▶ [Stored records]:
:::

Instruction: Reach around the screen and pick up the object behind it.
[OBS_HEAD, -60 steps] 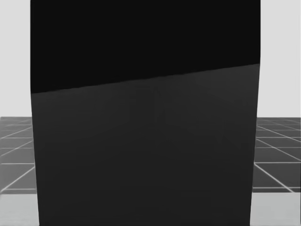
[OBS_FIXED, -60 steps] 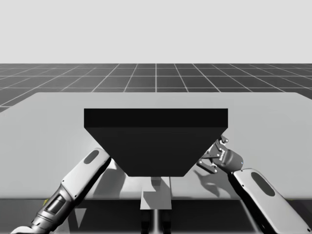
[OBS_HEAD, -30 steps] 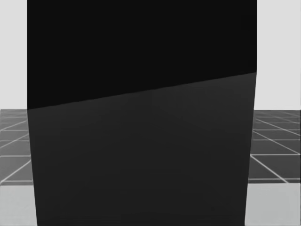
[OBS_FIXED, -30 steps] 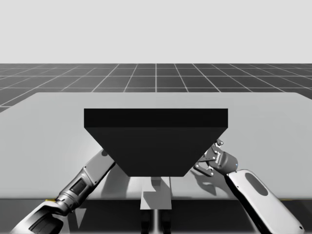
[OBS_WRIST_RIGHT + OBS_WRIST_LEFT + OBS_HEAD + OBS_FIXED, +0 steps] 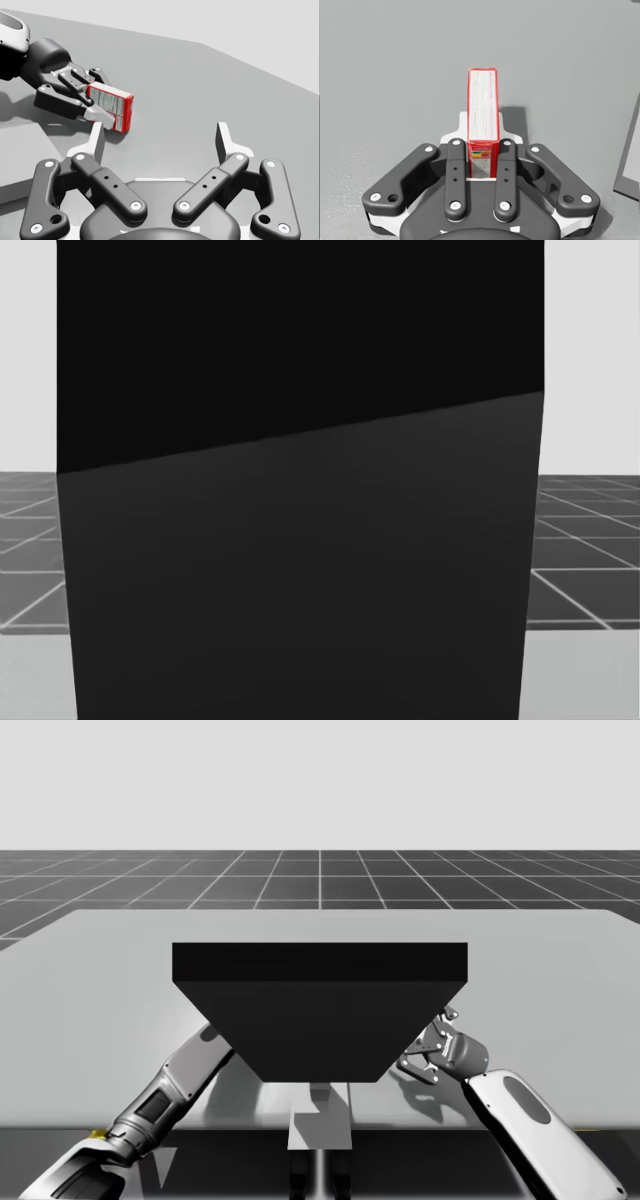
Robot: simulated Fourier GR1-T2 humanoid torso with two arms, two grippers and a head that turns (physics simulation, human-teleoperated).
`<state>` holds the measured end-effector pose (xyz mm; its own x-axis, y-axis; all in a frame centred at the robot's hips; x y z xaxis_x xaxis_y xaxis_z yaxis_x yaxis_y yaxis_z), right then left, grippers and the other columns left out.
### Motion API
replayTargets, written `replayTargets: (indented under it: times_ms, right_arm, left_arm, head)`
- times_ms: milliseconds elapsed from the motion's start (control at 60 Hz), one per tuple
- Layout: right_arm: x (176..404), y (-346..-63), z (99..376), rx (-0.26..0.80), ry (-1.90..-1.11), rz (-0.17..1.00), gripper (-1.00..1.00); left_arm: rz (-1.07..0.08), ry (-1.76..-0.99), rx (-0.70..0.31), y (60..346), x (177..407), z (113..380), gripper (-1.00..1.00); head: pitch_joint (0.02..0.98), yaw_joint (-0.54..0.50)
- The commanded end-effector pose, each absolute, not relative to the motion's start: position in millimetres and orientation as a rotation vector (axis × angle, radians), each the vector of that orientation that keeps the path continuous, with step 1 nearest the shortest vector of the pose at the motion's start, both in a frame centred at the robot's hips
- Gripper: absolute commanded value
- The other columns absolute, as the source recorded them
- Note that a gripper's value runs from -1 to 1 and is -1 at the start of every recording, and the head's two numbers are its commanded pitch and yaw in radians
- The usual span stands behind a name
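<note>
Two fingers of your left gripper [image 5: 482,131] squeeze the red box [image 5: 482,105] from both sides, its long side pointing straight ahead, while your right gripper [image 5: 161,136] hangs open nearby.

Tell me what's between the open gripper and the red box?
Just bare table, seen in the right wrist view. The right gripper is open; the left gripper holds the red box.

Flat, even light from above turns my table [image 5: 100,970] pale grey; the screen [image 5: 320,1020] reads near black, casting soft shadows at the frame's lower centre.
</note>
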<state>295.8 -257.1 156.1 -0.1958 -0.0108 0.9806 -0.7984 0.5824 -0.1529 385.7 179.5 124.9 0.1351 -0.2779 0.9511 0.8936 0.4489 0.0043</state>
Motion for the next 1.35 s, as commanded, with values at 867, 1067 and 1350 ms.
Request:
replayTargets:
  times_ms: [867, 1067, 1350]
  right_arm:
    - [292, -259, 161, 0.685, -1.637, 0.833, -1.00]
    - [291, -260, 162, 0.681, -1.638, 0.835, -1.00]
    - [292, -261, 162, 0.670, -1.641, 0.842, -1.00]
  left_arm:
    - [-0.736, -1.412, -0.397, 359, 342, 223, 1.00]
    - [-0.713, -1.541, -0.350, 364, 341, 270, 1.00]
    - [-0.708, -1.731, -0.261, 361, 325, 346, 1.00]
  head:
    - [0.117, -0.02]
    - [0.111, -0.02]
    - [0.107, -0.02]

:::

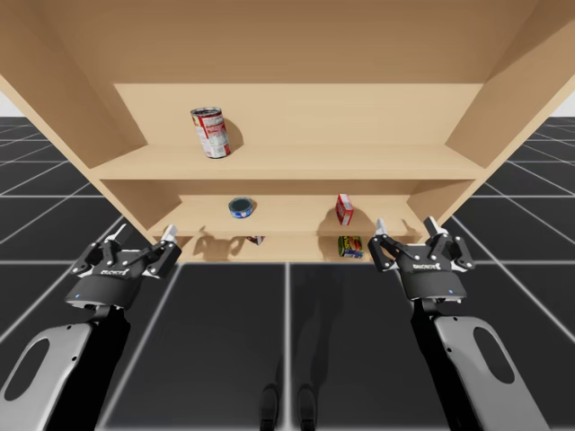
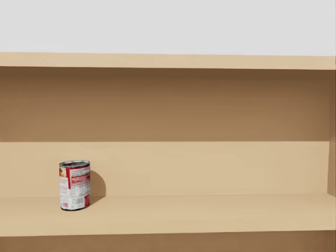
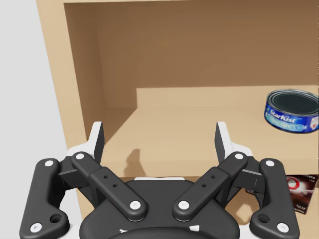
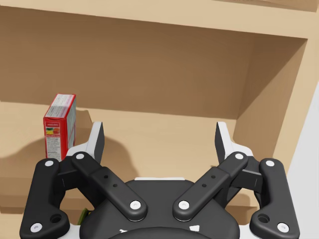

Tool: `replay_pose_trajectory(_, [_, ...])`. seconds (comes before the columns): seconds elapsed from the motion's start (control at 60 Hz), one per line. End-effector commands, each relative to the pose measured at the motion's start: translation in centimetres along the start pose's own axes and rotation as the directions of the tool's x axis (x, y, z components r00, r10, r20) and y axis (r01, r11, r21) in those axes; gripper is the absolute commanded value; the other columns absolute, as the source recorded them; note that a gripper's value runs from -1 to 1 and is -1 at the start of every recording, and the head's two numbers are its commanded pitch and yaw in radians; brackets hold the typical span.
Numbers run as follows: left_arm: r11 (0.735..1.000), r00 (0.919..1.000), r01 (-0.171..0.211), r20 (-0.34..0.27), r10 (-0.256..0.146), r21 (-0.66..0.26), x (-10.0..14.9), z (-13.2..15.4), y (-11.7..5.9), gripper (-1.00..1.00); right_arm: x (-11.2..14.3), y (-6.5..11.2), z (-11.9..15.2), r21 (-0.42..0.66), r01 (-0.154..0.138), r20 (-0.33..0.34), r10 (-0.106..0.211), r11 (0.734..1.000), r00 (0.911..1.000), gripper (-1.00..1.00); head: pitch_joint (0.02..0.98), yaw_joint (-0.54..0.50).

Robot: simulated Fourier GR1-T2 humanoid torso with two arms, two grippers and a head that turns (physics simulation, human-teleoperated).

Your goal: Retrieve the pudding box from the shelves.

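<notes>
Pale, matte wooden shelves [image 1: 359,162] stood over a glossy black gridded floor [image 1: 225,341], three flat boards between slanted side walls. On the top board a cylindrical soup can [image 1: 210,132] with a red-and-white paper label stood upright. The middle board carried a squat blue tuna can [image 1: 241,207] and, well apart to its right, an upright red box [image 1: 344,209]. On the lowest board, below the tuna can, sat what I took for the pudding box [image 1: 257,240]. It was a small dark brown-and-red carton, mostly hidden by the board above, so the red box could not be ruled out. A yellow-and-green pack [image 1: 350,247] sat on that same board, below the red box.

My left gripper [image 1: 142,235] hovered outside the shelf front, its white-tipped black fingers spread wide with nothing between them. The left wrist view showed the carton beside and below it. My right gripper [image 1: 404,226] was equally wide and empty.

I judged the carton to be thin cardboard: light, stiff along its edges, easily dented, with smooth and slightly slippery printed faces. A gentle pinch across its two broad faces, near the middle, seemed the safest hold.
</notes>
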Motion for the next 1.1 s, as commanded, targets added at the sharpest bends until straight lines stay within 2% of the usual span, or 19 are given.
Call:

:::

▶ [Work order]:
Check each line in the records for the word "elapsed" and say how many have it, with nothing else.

▶ [Solution to this problem]:
2